La peluca se había soltado y estaba algo más allá. Un hombre de mediana edad, con cabello gris y una calvicie incipiente, asomaba por el cuello de un elegante vestido de estilo Regencia. Whiteley debía de haber impactado contra el suelo de pie, y luego había caído de espaldas contra un lavadero de acero inoxidable que ahora lo sostenía. Así daba la impresión de que se mantenía de pie por sí mismo. El vestido escarlata se extendía abierto a su alrededor, como si lo hubieran estirado para que no se arrugara.

Dos palos de color pálido, ambos de casi medio metro de longitud, asomaban por entre unos agujeros del vestido, por debajo del abdomen, como un par de bastones de esquí. Solo que estaban cubiertos de sangre y pequeños jirones de tejido interno y piel. Era la parte inferior de las piernas de aquel hombre, que habían salido despedidas hacia arriba, atravesando las rodillas, a causa del impacto.

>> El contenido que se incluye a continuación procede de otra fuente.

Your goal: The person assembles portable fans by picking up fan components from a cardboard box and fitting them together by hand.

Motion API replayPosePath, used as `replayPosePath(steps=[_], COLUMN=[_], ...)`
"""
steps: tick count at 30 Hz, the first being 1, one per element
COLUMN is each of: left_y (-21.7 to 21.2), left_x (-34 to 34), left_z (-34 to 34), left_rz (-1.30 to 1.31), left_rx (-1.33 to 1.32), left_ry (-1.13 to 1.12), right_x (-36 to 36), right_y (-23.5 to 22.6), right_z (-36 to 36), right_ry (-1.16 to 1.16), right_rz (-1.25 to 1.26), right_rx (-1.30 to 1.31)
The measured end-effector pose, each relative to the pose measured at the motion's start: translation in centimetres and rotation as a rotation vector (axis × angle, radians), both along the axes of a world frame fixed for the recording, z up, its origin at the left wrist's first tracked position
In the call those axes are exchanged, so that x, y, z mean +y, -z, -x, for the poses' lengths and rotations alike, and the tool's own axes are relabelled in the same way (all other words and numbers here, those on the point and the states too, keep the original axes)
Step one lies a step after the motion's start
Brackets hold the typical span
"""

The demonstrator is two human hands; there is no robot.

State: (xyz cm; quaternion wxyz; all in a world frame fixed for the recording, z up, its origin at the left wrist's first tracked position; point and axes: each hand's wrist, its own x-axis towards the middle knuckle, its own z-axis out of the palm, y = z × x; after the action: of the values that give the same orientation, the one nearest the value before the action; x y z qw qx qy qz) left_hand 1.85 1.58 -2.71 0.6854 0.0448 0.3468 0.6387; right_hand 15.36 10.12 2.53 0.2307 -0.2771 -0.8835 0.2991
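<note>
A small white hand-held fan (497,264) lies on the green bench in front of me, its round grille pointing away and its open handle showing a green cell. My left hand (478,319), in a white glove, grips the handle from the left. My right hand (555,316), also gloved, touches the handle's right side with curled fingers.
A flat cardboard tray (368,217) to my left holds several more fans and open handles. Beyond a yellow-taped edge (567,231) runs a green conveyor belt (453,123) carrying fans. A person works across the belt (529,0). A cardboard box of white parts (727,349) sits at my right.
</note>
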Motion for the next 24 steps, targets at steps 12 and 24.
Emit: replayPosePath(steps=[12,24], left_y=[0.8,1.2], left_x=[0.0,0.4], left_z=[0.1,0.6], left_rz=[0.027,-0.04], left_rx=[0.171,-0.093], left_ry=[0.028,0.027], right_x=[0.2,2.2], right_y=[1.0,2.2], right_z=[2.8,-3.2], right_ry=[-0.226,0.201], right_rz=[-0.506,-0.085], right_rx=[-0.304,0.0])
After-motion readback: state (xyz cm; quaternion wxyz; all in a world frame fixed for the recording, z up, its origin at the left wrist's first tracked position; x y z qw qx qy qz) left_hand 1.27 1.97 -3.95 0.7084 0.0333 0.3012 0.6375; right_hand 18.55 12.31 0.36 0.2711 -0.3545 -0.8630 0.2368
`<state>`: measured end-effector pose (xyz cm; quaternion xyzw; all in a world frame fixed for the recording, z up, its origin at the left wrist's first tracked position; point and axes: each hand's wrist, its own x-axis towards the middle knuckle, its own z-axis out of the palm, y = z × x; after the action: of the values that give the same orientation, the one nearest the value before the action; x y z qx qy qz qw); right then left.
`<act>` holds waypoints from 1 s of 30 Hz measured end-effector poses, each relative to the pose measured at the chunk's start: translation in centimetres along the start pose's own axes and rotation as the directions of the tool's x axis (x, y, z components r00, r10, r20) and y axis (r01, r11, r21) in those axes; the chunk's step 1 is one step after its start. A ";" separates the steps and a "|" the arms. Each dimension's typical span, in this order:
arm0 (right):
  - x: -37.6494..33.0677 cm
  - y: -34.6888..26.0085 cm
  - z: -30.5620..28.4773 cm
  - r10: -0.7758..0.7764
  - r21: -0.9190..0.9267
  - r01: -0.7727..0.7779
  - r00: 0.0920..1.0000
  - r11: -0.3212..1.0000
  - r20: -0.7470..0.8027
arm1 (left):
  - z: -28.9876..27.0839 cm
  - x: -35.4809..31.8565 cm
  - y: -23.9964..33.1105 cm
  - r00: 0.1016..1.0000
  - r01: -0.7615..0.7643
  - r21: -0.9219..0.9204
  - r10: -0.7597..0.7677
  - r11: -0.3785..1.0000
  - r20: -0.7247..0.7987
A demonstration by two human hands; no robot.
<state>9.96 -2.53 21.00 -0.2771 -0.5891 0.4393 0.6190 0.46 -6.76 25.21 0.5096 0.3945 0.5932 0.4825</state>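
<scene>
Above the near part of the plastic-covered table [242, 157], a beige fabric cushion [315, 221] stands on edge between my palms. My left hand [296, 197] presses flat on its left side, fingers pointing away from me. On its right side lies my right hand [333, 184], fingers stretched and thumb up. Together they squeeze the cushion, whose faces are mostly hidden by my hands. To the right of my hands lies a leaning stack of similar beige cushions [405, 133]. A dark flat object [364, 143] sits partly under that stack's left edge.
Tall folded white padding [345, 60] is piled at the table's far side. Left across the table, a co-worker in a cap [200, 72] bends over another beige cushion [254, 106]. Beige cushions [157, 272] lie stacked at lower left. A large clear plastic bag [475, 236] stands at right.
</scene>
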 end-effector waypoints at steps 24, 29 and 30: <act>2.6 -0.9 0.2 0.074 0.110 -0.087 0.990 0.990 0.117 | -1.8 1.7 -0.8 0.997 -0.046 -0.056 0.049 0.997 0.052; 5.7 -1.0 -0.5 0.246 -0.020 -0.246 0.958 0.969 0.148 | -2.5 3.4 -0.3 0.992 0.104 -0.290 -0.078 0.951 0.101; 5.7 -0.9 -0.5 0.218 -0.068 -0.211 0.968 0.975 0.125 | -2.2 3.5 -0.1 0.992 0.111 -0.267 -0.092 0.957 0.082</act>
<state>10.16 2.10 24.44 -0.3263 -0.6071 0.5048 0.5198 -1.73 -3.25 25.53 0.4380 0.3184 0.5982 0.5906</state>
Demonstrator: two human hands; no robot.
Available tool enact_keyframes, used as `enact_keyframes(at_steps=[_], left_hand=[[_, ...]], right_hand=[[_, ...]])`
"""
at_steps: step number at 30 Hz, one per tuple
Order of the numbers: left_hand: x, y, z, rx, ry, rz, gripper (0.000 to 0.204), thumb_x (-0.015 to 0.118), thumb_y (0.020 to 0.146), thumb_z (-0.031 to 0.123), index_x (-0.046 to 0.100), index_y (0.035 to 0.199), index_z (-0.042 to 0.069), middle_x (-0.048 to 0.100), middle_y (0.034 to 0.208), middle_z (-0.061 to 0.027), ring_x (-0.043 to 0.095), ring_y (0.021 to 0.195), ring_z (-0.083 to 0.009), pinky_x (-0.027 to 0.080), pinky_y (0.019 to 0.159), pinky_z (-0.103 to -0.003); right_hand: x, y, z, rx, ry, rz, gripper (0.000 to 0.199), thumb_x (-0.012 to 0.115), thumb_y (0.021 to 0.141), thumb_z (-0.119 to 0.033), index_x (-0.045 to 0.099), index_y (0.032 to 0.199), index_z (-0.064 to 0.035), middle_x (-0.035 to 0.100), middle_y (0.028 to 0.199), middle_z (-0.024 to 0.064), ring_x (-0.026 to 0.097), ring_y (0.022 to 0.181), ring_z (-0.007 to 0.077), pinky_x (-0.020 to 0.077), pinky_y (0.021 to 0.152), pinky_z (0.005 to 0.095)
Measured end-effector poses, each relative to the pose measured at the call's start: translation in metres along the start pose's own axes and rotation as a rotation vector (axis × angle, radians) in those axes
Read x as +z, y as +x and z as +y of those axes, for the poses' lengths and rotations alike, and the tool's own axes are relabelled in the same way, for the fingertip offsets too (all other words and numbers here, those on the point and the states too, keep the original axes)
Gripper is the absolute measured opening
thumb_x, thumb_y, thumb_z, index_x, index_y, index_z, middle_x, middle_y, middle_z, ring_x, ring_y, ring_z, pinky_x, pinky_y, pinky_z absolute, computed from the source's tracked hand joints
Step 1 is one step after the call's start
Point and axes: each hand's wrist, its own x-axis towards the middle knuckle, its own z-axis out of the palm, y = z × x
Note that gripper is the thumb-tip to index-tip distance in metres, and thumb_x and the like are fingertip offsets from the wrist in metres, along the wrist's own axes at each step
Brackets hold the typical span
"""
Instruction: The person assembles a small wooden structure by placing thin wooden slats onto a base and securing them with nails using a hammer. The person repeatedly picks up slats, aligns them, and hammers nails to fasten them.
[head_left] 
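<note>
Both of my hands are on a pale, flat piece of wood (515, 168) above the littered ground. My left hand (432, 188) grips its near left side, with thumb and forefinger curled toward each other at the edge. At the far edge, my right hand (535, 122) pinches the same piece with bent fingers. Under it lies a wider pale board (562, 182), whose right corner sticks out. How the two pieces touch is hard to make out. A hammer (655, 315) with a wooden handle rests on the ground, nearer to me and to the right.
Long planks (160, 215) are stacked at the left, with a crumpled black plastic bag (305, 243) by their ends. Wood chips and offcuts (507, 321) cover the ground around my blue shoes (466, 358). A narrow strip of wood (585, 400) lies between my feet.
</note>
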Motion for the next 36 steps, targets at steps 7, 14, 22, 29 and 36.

El hedor a excrementos era ahora aún peor. Grace se acercó y miró el rostro de Whiteley, cubierto por una densa capa de maquillaje. El hombre parpadeaba sin parar, a un ritmo de tres o cuatro parpadeos por segundo, como si alguna conexión interna se le hubiera cortocircuitado. Emitía tenues gemidos por la boca, que se abría y se cerraba lentamente, de forma automática, como la de un pez en una pecera. Grace le cogió la muñeca y encontró el pulso. No se molestó en medirlo, pero era peligrosamente lento.

—Aún está vivo. Pide una ambulancia.

Sin poder apartar la mirada de aquel tipo, Branson sacó el teléfono.